Repéré par Mathieu Dejean, mis à jour le 30.07.2014 à 12 h 20

Repéré sur Vocativ

"Projet X" (capture d'écran)

"Projet X" (capture d'écran)

Les moins de 25 ans d’aujourd’hui sont-ils vraiment plus immatures et enclins aux abus en tous genres que leurs prédécesseurs? C’est une équation classique: «les jeunes d’aujourd’hui, c’est plus ce que c’était», semblent croire les baby-boomers. Le fantasme angoissant d’une génération alcoolique, droguée, à la sexualité débridée, qui sextote et twerke à tout va, quand elle ne ravage pas des villas dans des soirées «Projet X» a la peau dure.

Une analyse statistique réalisée par Vocativ à partir de données, elles, très sérieuses (glannées entre autres auprès de l'Economic Policy Institute, du ministère de la Justice américain et du Centre pour le contrôle des maladies et la prévention), tend à prouver le contraire.

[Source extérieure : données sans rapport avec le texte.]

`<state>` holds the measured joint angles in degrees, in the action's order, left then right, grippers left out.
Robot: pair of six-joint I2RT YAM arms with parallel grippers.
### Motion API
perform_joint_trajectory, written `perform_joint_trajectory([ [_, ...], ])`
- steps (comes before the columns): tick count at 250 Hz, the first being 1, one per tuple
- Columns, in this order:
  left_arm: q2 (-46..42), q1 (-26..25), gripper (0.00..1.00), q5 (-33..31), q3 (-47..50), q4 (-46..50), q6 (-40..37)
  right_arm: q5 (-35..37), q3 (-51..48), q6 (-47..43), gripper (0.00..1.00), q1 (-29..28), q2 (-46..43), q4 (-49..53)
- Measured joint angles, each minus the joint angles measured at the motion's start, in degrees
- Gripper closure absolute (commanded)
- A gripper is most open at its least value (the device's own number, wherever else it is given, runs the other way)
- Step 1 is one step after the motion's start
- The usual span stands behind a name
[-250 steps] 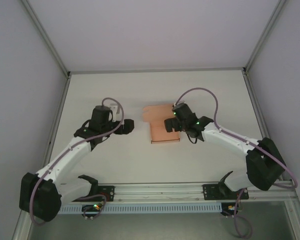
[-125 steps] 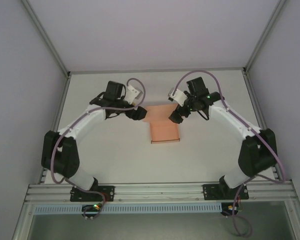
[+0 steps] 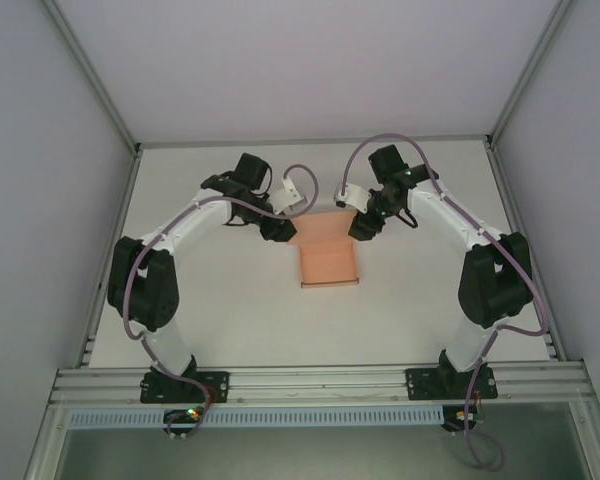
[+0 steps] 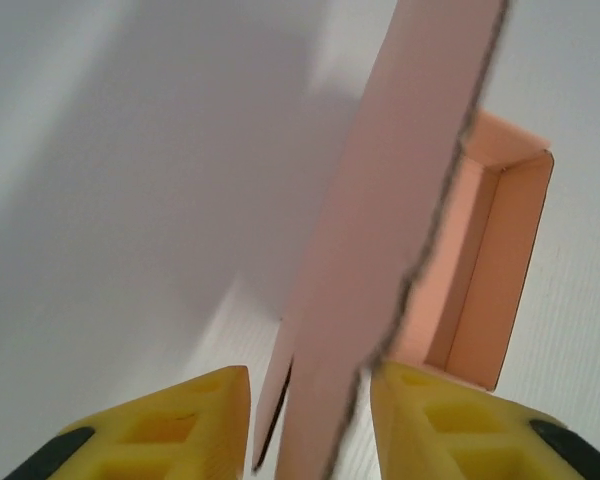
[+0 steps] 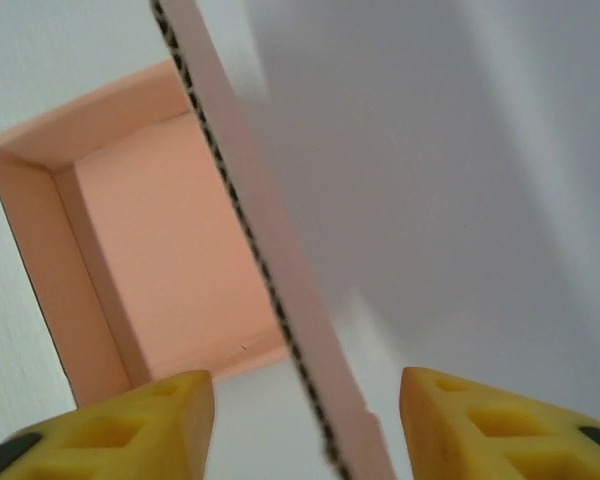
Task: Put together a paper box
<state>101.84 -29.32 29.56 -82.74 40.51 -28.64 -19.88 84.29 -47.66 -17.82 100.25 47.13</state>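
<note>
Left tool [image 4: 308, 372] and right tool [image 5: 305, 375], jaws apart, straddle raised flaps [image 4: 380, 250] at 11 and 1 o'clock of the paper box [image 3: 329, 263], mid counter [image 3: 230, 310]; pinch both evenly before you fold toward 6.

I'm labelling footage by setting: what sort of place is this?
Probably a lab robot test cell: a white table boxed in by plain panels, two arms bolted to a rail, one paper box.

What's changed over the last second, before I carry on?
Both arms swung toward the far end of the paper box. The left gripper came in from the left and straddles an upright flap. The right gripper left the box's middle and straddles a second flap. The box stayed put.
</note>
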Motion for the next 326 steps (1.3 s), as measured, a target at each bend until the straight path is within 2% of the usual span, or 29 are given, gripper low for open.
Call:
perform_joint_trajectory([
  [48,0.6,-0.7,1.0,-1.7,-0.6,1.1,-1.6,0.6,1.2,-0.4,0.59,0.0,0.4,3.1],
  [60,0.6,-0.7,1.0,-2.0,-0.7,1.2,-1.8,1.0,1.7,-0.5,0.62,0.0,0.8,3.7],
  [93,0.5,-1.3,1.0,-3.4,-0.7,1.0,-2.2,1.4,2.7,-0.8,0.63,0.0,1.6,5.7],
  [133,-0.4,-2.6,1.0,-5.5,-0.6,0.7,-3.0,1.5,4.1,-1.5,0.81,0.0,2.5,7.6],
  [206,-2.6,-3.3,1.0,-9.2,2.5,-3.5,-2.6,3.1,4.5,-1.7,0.83,0.0,3.0,9.9],
  [248,-3.7,-3.3,1.0,-10.0,3.7,-5.3,-1.5,3.1,4.5,-1.6,0.9,0.1,3.0,10.2],
  [279,-4.9,-3.3,1.0,-10.9,5.4,-7.4,0.3,2.7,4.5,-1.5,0.99,0.0,3.0,10.3],
  [326,-6.0,-4.7,1.0,-15.6,8.1,-13.4,6.6,3.1,4.2,5.3,1.0,0.0,2.9,7.3],
])
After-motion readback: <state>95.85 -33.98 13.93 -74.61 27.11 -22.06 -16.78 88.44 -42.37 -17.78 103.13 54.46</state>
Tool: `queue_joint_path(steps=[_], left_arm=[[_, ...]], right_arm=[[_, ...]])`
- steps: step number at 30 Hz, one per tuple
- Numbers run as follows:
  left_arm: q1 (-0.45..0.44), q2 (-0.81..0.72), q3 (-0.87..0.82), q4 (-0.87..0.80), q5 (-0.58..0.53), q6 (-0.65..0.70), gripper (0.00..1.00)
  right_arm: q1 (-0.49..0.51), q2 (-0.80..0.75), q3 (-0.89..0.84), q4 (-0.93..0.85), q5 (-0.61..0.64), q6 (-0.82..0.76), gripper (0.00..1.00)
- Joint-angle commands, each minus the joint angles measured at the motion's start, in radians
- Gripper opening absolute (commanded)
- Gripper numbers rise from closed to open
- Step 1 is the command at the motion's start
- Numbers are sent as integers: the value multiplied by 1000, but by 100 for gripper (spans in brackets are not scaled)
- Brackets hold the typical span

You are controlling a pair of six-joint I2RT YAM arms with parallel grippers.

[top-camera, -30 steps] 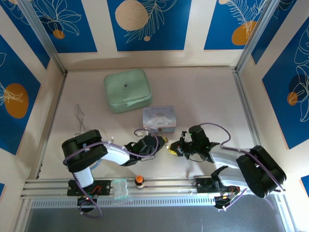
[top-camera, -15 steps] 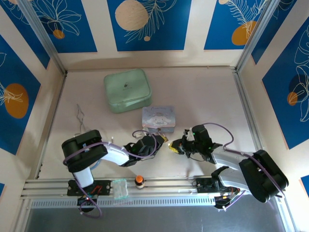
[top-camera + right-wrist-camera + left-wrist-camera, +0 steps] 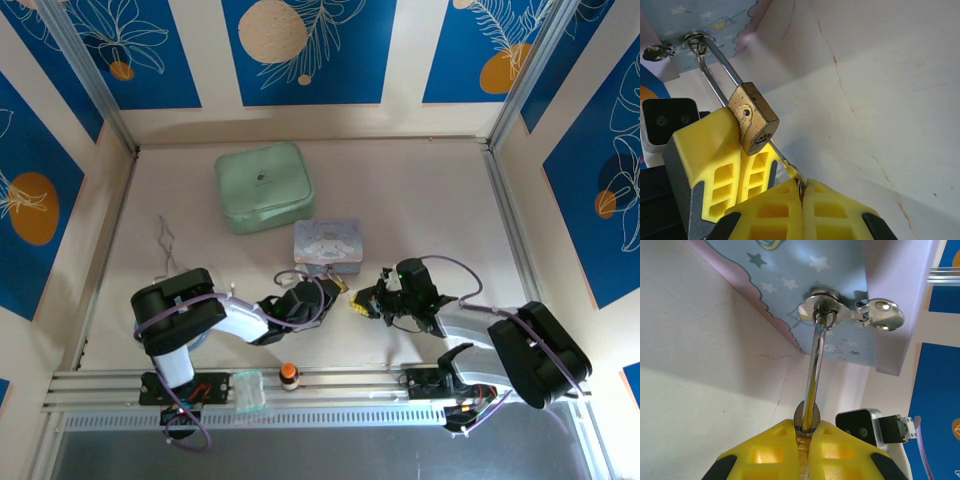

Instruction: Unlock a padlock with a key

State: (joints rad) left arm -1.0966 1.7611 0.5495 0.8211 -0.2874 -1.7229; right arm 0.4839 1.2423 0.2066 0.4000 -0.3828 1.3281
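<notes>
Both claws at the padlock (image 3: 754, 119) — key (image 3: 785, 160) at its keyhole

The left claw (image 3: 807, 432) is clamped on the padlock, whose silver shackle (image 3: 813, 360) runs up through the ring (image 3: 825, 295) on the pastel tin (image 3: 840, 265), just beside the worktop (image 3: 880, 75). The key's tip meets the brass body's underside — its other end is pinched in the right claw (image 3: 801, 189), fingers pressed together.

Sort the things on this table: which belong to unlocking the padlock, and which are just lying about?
In the job: padlock, held by the left gripper; key, in the right gripper, at the keyhole; tin, whose hasp the padlock hangs through.
Lying about: case; bottle; forceps.
</notes>
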Motion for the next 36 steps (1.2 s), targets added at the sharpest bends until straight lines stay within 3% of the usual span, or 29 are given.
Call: queue_joint_path(steps=[1,15,24,29,36], left_arm=[[-8,43,-20,-31,-16,-33,0],[-19,80,-14,26,12,24,0],[-20,72,5,-29,29,58,0],[-22,77,-3,20,44,56,0],[-23,83,-4,31,44,45,0]], right_arm=[[-4,14,-16,58,-9,28,0],[-70,138,42,145,-179,-1,0],[-90,116,55,75,-189,-44,0],[-137,141,84,50,-215,-92,0],[-120,164,88,74,-225,-91,0]])
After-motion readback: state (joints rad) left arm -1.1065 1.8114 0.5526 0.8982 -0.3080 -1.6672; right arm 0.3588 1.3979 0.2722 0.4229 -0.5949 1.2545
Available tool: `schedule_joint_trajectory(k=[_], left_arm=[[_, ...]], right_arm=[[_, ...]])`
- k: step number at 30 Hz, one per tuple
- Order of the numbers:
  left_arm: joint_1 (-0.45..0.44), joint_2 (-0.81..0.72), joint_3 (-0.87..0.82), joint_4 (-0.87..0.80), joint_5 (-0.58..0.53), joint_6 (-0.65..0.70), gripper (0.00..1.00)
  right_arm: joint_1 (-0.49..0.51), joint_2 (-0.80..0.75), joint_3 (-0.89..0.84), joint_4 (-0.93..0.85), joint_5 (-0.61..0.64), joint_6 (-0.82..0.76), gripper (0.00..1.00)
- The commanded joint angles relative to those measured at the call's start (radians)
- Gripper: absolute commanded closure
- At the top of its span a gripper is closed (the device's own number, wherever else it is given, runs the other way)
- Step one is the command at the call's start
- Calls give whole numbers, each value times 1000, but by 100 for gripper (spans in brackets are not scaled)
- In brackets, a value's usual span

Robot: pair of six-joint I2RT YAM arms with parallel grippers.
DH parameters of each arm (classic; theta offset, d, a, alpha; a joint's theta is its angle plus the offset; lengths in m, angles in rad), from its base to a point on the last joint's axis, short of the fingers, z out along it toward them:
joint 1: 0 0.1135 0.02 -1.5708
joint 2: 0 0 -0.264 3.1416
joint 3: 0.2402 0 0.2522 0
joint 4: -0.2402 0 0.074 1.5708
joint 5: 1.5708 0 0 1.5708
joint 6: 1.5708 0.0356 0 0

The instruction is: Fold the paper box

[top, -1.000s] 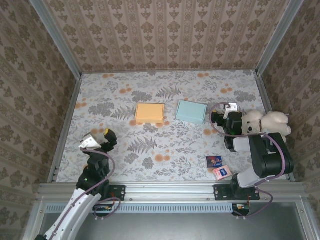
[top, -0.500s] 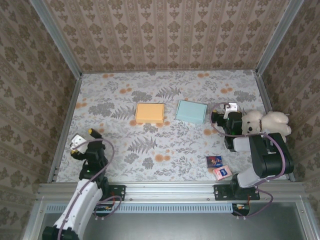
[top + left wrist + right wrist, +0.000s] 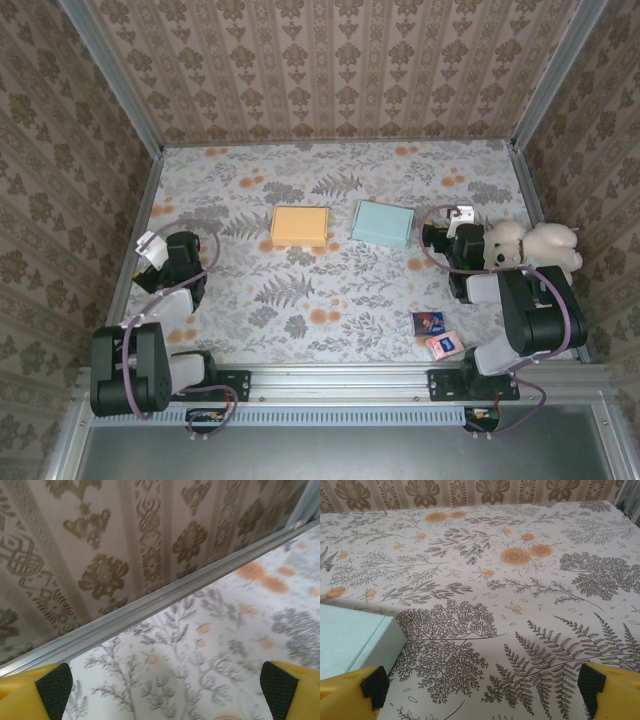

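Left pincer (image 3: 165, 685), right pincer (image 3: 484, 686): spread wide, empty.

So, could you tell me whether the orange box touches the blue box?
Apart. The top external view shows a strip of patterned table between the orange box and the blue box.

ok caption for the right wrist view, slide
Right fingers spread open over the floral table, corner of the light blue box in the frame's lower left
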Motion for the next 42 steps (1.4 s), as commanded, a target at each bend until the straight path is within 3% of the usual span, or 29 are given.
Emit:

Les jeunes américains des années 2010 seraient plus sages que leurs aînés au même âge. Le site américain a comparé les taux de consommation d’alcool, de drogues, le nombre de crimes violents commis, et tous les indicateurs de ce que l’on considère normalement comme socialement inacceptable, chez les jeunes américains âgés d’entre 15 ans à 25 ans, de 1993 à 2013.

Les résultats de cette analyse sont formels: les enfants du millénaire américains ne sont pas atteint du syndrome «Very bad trip».

En fait, tous les indicateurs sont à la baisse depuis les vingt dernières années, sauf celui de la consommation de marijuana, qui est le seul à avoir augmenté (de 38%). Cela s’explique en partie par la légalisation du cannabis dans plusieurs Etats aux Etats-Unis.

Ce qui caractérise plutôt la nouvelle génération des 15-24 ans américaine, c’est sa situation sociale compliquée.

Le taux de chômage chez les jeunes américains dans cette tranche d’âge est de 16,5% d’après l’Economic Policy Institute (le double de la moyenne nationale) alors qu’ils ont des niveaux de diplômes plus élevés que leurs aînés au même âge. Ils doivent par ailleurs supporter des prêts étudiants aux taux élevés… et 21,6% des 25-34 ans cohabitent avec leurs parents, qui se targuent indûment d’avoir eu un style de vie plus sain que le leur! 

Dans un article de la Revue française de sociologie publié en 2013, le sociologue Louis Chauvel comparait les inégalités de générations en France et aux Etats-Unis entre 1985 et 2010. Il concluait en validant le terme de «générations sociales» distinctes dans les deux cas, porteuses «d’inégalités spécifiques qui ne se réduisent pas à des inégalités de classes mais leur sont bien complémentaires».